The Trump administration is giving Wall Street whiplash.
The stock market famously hates uncertainty, and the White House is producing a lot of it these days. Investors are struggling to understand conflicting messages on US trade policy with China and President Trump’s erratic tweets.
Market bulls and bears are waging a tug of war “directly related to the mixed policies coming out of the White House,” said Ed Yardeni, president of Yardeni Research.
Although the United States Trade Representative found that Chinese theft of intellectual property costs up US businesses up to $600 billion a year, business leaders warn that a trade war with China would stunt global economic growth, raise costs for producers and hike prices on consumers.
On Monday, the Dow gained more than 350 points. On the Sunday political talk shows, Treasury Secretary Steven Mnuchin and National Economic Council head Larry Kudlow had soothed investors’ fears about a trade war. Mnuchin said that he didn’t expect a trade war.
“It could be, but I don’t expect it at all,” he told CBS’s “Face the Nation.”
On Friday, the Dow dropped 572 points after he told CNBC that he saw the “potential for a trade war.”
“The clear and present danger is a trade policy mistake,” said Art Hogan, chief market strategist for B. Riley FBR. “The market is vacillating between trying to price in the worst-case possibility to the potential for something better. That’s why we’ve seen these massive swings.”
The administration’s pace of action on China has been dizzying.
First the US imposed tariffs on steel and aluminum imports. Then it proposed tariffs on $50 billion worth of Chinese goods, following an investigation into Chinese theft of American trade secrets. China said it would match the move with $50 billion in tariffs of its own on US planes, cars and soybeans.
On Thursday, Trump escalated the confrontation when he said he was considering an additional $100 billion in tariffs.

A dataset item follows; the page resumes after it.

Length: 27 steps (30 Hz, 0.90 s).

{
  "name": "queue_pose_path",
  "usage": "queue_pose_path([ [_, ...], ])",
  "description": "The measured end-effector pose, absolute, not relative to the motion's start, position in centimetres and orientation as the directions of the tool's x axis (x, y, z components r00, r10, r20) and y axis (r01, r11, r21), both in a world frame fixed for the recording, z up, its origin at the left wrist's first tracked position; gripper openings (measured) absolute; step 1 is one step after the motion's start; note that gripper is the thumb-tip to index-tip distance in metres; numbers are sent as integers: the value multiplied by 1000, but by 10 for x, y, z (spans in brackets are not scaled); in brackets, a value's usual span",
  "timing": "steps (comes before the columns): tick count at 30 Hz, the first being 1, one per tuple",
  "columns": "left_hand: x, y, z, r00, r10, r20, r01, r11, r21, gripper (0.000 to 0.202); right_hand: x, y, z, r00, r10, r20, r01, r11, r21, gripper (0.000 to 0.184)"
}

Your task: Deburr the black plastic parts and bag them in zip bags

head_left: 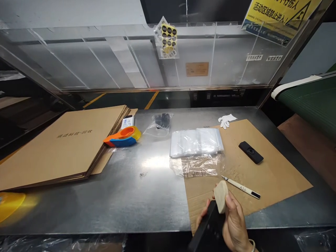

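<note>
My right hand (236, 224) pinches a cream-coloured, flat rounded pad (221, 196), perhaps a sponge, between thumb and fingers. The pad rests against the upper end of a long black object (207, 229), whose kind I cannot make out. My left hand (203, 212) grips this black object from behind; only some fingertips show at its left edge. Just beyond my hands, a white pen-shaped knife (241, 187) marked A26 lies on a cardboard sheet (278, 182). Farther right on the sheet is a black rectangular part (251, 152) with a round detail.
A pack of clear plastic bags (196, 142) lies ahead, with a white glove (227, 120) behind it. Leftward are an orange and blue tape dispenser (122, 137), a bagged black item (162, 120) and stacked cardboard (63, 143). A green conveyor belt (312, 94) borders the metal table (118, 203).
</note>
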State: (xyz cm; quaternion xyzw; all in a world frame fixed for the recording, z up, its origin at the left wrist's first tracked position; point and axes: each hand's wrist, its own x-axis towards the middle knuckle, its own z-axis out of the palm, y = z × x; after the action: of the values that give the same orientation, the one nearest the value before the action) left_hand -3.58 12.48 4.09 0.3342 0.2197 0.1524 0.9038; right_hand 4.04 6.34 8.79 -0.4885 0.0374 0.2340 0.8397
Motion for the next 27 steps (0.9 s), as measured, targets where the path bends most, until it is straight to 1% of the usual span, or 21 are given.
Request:
queue_pose_path([
  [1,-38,133,44,883,367,-292,-83,735,673,51,42,64,88,898,330,-290,-412,404,-817,36],
  [2,-41,142,50,919,281,-277,-34,755,654,53,43,64,88,908,315,-278,-390,386,-836,36],
  [3,-43,151,57,939,223,-261,-2,764,645,62,45,63,87,915,315,-251,-360,358,-862,36],
  [5,-45,167,73,970,-131,-205,223,814,536,73,47,60,87,923,358,-140,-245,266,-932,37],
  [6,-45,172,79,964,-185,-192,261,802,537,74,49,58,87,913,404,-53,-151,216,-964,38],
  [8,-42,174,88,949,-226,-219,314,694,648,66,51,54,88,850,513,118,45,153,-987,42],
  [9,-41,172,89,947,-212,-242,322,613,721,60,53,52,89,814,556,167,98,153,-983,44],
  [10,-40,170,88,947,-192,-258,321,526,787,54,55,49,90,796,575,188,108,170,-979,46],
  [12,-39,164,82,965,-110,-239,264,381,886,42,61,41,94,822,543,171,73,198,-977,45],
  [13,-40,162,78,978,-46,-204,208,324,923,38,64,37,96,842,513,164,80,181,-980,43],
  [15,-44,160,70,989,87,-122,102,202,974,32,68,27,103,842,500,204,193,74,-978,42],
  [17,-48,161,62,982,177,-67,54,81,995,29,67,20,110,765,581,278,381,-61,-923,45],
  [18,-51,161,58,975,215,-53,48,25,999,31,64,18,113,701,638,317,477,-89,-875,48],
  [19,-53,160,54,966,256,-35,43,-28,999,34,61,18,115,623,695,359,566,-84,-820,52],
  [21,-57,158,46,927,372,50,-7,-116,993,38,54,20,118,463,780,420,695,-25,-719,57],
  [23,-58,155,40,877,456,153,-73,-188,979,37,51,24,119,366,825,431,747,15,-664,59],
  [24,-58,154,39,862,462,208,-116,-219,969,34,51,25,120,356,837,415,751,8,-660,57],
  [25,-57,153,38,863,435,258,-162,-245,956,31,53,26,120,365,846,388,742,-12,-670,55],
  [27,-54,154,40,878,340,337,-245,-286,926,28,56,26,121,390,846,364,716,-29,-698,51],
])
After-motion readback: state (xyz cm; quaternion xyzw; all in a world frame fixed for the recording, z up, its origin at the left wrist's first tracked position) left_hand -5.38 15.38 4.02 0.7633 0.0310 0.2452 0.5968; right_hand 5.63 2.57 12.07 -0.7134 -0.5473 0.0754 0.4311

All this has happened in the last six weeks.
The administration’s unpredictable trade policy has intensified market concerns that have been brewing since January.
The Dow shot up 32% last year, and Trump was its main cheerleader. Analysts raised their corporate earnings projections because they expected corporate tax cuts, and the Dow went from 25,000 to 26,000 in only seven trading days.
Stocks raced out of the starting gate this year after the tax cuts were passed.
“We started the year being emboldened by the recent tax reform legislation, but now that has morphed into concern,” said CFRA chief investment strategist Sam Stovall.
Inflation fears and the threat of more aggressive action by the Federal Reserve to prevent the economy from getting too hot triggered a sell-off in Feburary. Then came worries about new regulation on big tech companies.
Now Trump’s fight with China is the market’s main concern. The Dow has been dipping in out of correction territory — down more than 10% from its all-time high in January. And it has lost about a third of what it gained from Inauguration Day to the record high.
“The Trump slump is the result of his tweets and his seemingly unwillingness to listen to his advisers on global trade,” Stovall said.